I think a 'organic' city like Tokyo, that doesn't actually have street names would be far worse. 
\
Even my home town of Brisbane with its organic street patterns, one way streets that split, divide and tunnel in mysterious directions can be very confusing to even the most urbane traveller.

NYC - pfft, easy!


----------



## Azn_chi_boi (Mar 11, 2005)

I have to agree with Tokyo and Rio...


----------



## city of the future (Jul 24, 2004)

shelburne


----------



## redstone (Nov 15, 2003)

JayT:

'Organic' city? :?


----------



## JayT (Sep 11, 2002)

redstone said:


> JayT:
> 
> 'Organic' city? :?


Yes - opposite to one that has straight streets. I would say that Singapore was a very Organic city as its un-planned. Many of its main arterial roads were probably once just tracks through the jungle between plantations and villages.

Tokyo is a very 'organic' city - un-planned. Likewise Sydney and Brisbane are both very organic type cities, many of Sydney's main streets started out as just goat tracks and in Brisbane many of the arterial roads were carved out by bullock trains in the 1800s - bullocks were bulls that pulled logs from the forest!

KL would be the ultimate organic city - probably easy to get lost in too.

In Australia Melbourne, Adelaide and Perth are all planned out cities with grid system arterials and main streets - its impossible to get lost in those.


----------



## redstone (Nov 15, 2003)

JayT:

Singapore under the British wasn't only developed at the 'town' area of the south, but also all over the island. 

Other than rural villages, vegetation and farms there were also British villages. 
Yes, English villages. Those villages were developed by the British for civil servants like government workers and soldiers.

The northern part of the island was very rural many decades ago, with a few big roads, with small roads and dirt tracks.

When the government developed the rural areas into towns, new roads were laid. 
So a great majority of roads in Singapore's towns are built when the town was established, and not the original rural roads.


----------



## DarkFenX (Jan 8, 2005)

Any big city where you don't know or understand their language.


----------



## philadweller (Oct 30, 2003)

Lagos for sure.


----------



## AcesHigh (Feb 20, 2003)

Nouvellecosse said:


> Wow, this aerial pic reminds me of L.A. I didn't know Tokyo had a compact central business district.


It doesnt. It has some 5 or 6... or even more compact CBDs. You only see one of many in this picture. Tokyo is amazing.


----------



## AcesHigh (Feb 20, 2003)

Oh come on. Rio is bad to get lost in the sense it can be dangerous... IF YOU GET LOST IN A SHANTYTOWN!! If you manage to get lost in Ipanema, Copacabana, Flamengo, Botafogo, Barra da Tijuca, downtown, Leblon, etc, there will be NO PROBLEM AT ALL.

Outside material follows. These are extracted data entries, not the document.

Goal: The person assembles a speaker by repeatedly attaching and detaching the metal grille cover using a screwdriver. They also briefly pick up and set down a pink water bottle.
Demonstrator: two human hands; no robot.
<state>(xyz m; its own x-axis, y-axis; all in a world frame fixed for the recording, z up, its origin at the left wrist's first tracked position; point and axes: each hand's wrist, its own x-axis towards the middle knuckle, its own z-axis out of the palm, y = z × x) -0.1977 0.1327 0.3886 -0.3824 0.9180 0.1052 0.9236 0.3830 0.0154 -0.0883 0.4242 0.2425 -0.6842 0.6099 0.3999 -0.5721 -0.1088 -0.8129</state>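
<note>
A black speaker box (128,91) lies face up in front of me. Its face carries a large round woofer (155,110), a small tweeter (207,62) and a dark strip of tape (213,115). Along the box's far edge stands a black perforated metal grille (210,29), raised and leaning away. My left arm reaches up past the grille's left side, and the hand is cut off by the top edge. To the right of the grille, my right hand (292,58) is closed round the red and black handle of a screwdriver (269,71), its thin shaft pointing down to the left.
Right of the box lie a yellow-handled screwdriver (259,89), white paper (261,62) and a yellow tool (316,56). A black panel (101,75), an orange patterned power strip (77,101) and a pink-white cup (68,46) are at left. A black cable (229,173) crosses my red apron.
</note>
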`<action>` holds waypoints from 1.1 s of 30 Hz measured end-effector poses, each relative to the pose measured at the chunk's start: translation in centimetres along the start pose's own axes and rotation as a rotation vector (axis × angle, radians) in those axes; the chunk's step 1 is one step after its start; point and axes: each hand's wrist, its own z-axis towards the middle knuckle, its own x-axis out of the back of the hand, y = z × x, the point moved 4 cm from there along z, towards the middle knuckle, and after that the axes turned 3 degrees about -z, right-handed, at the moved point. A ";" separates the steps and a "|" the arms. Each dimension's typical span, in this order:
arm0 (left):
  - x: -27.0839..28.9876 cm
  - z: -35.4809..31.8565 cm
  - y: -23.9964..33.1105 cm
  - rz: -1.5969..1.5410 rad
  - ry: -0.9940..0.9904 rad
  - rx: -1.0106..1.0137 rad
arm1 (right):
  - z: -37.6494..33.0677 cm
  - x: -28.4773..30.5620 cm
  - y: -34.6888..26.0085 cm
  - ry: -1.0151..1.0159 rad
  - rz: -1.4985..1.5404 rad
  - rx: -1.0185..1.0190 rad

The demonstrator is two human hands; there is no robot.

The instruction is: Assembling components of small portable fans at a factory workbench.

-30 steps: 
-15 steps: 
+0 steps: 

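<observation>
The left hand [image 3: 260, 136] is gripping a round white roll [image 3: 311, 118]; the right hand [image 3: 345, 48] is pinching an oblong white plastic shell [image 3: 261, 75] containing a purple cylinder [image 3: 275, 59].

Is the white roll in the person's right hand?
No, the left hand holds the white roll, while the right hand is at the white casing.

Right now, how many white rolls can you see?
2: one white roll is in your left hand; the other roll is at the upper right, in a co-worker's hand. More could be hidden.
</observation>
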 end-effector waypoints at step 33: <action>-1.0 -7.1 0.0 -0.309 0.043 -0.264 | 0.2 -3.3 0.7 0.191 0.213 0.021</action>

And its easy to locate yourself in Rio because the city has many really tall natural settings that help you finding your position. You can see the Christ Redeemer statue from anywhere. The city is surrounded by beaches also, in the south, and a bay in the east, so you can also locate yourself by seeing you are near the ocean. There are many tall mountains which make it easier to find your way than even skyscrapers.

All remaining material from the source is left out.